Pour la Mutualité Française, ces mesures sont injustes et reposent une nouvelle fois sur les patients, déjà largement mis à contribution. Visiblement, la réforme de 2004 n'a pas apporté les effets
promis. Le déficit du régime général en 2006 s'élevait à 8,7 milliards d'euros dont 5,9 milliards d'euros pour la santé ; et en 2007 le déficit prévu est 12,7 milliards d'euros dont 7,1 milliards
pour la santé.
Ces forfaits vont constituer un accroissement des inégalités devant les financements collectifs. De plus, il existe un grand risque de renoncement à l'accès aux soins.

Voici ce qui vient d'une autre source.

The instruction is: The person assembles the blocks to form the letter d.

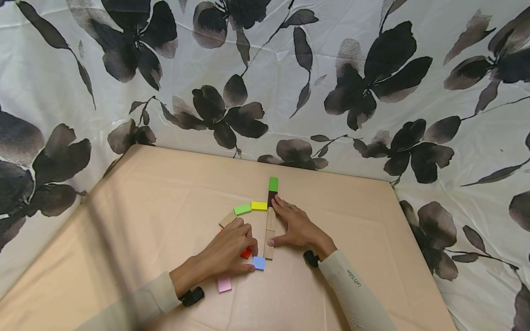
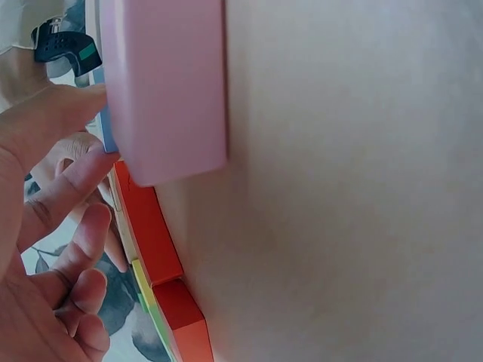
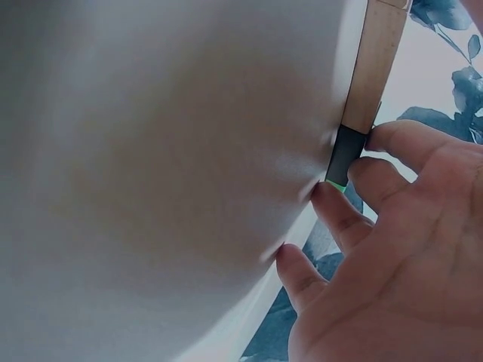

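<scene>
My left hand (image 1: pixel 225 248) pinches a blue block (image 1: pixel 258 263) between thumb and index finger, close to the lower end of a straight row. That row holds two plain wooden blocks (image 1: pixel 268 246), a black block (image 1: pixel 272 198) and a green block (image 1: pixel 273 184) at the far end. Along its right side lies my right hand (image 1: pixel 296 225), fingers spread, fingertips at the black block and thumb by the lower wooden block. A red block (image 1: pixel 246 253) shows under the left hand, which partly hides it. In the left wrist view, two red blocks (image 2: pixel 151 226) lie end to end.
Left of the row, a yellow block (image 1: pixel 259 206), a light green block (image 1: pixel 242 209) and a tilted wooden block (image 1: pixel 227 219) form a curve. Nearer me lies a pink block (image 1: pixel 224 284). A flowered cloth (image 1: pixel 290 92) borders the tan table (image 1: pixel 352 220).
</scene>
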Tool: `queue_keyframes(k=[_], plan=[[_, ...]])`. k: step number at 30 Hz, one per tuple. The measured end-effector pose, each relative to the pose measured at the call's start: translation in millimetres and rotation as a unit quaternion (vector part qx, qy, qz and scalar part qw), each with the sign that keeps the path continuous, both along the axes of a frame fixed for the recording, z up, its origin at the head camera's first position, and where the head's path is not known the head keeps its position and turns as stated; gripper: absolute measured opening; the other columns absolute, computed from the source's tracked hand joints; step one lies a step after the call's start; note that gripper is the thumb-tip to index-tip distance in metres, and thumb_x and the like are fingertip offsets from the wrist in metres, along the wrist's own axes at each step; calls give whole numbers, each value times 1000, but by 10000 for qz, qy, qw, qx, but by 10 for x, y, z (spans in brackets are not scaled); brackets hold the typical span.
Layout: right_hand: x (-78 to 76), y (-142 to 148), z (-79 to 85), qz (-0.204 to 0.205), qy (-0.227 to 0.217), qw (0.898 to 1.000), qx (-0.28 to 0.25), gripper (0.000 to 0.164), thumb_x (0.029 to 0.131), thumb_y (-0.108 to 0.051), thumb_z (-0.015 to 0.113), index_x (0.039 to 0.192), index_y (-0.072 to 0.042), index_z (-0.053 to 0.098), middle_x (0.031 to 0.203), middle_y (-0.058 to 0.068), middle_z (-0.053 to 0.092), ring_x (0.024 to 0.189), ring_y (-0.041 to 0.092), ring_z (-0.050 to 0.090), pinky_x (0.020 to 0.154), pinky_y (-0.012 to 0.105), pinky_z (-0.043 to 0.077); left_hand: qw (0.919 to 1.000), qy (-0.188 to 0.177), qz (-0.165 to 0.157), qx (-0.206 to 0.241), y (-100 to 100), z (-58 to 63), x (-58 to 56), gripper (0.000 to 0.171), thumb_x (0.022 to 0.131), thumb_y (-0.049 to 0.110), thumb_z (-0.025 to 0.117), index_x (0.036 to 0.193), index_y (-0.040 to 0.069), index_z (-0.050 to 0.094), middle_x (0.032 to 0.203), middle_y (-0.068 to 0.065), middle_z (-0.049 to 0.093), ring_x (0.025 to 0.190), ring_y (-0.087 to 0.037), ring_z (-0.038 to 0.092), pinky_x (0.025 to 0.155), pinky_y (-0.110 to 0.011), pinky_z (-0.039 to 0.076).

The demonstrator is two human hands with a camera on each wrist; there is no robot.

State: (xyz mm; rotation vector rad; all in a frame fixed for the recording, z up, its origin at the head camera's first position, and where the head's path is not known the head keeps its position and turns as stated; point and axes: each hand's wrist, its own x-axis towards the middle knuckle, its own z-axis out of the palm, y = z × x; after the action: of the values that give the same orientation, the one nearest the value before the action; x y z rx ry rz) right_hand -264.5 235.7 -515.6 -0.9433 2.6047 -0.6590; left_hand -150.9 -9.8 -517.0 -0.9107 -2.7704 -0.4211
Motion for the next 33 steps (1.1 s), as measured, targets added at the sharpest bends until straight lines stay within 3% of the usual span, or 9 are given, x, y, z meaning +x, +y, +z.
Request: queue_keyframes(k=[13,33], plan=[[8,-2,12,7,25,10000,14,124,78,-57,90,171,-16,18,181,1,8,166,37,15,129,66,17,9998,177,14,-18,-25,-3,-1,30,69,46,95,80,28,74,78,12,47,87,-13,36,80,-27,32],[11,-1,13,35,42,10000,35,124,78,-58,89,171,-15,18,181,2,7,166,36,15,129,66,17,9985,-401,248,267,-93,4,-22,32,77,43,92,99,26,78,86,9,53,92,-12,39,77,-27,33]])
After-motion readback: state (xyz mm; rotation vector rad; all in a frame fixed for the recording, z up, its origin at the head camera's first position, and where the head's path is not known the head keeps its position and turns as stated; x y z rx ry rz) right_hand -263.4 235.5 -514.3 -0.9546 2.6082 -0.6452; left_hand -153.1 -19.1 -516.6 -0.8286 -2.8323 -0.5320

L'affectation toute théorique du produit de ces franchises introduit un début de rupture dans le principe de solidarité. Ce ne sont plus les bien portants qui sont solidaires des patients, mais les
malades qui paient pour les malades.
L'instauration d'une franchise supplémentaire (déjà le 1 euro plafonné à 50 euros par an, les 18 euros sur les actes lourds, le forfait hospitalier de 16 euros) n'a pas pour but de responsabiliser
les assurés mais de fragiliser l'adhésion à un système solidaire.
Aujourd'hui, l'enjeu c'est bien l'organisation de notre système de santé et de son accès ouvert à tous ! Les franchises médicales ne répondent en rien à cet enjeu !
L'assurance maladie doit évoluer en gardant présentes et vives les valeurs fondatrices de la Sécurité Sociale : solidarité et universabilité . Chacun contribue en fonction de ses moyens et
reçoit en fonction de ses besoins.
Aujourd'hui les remèdes sont à rechercher autour de l'organisation de l'accès aux soins, d'une implantation médicale qui corresponde aux besoins des populations, de la politique tarifaire, de la
dette de l'état, de la politique du médicament, de la taxation des stock options,... Des idées partagées également dans le rapport annuel de la Cour des Comptes....
Le président du comité de section,
Michel AUFAUVRE "
Voilà, rien de plus, mais rien de moins .
Arrêtons d'être les "bénis oui-oui" d'une politique qui n'a rien de sociale, ni de solidaire.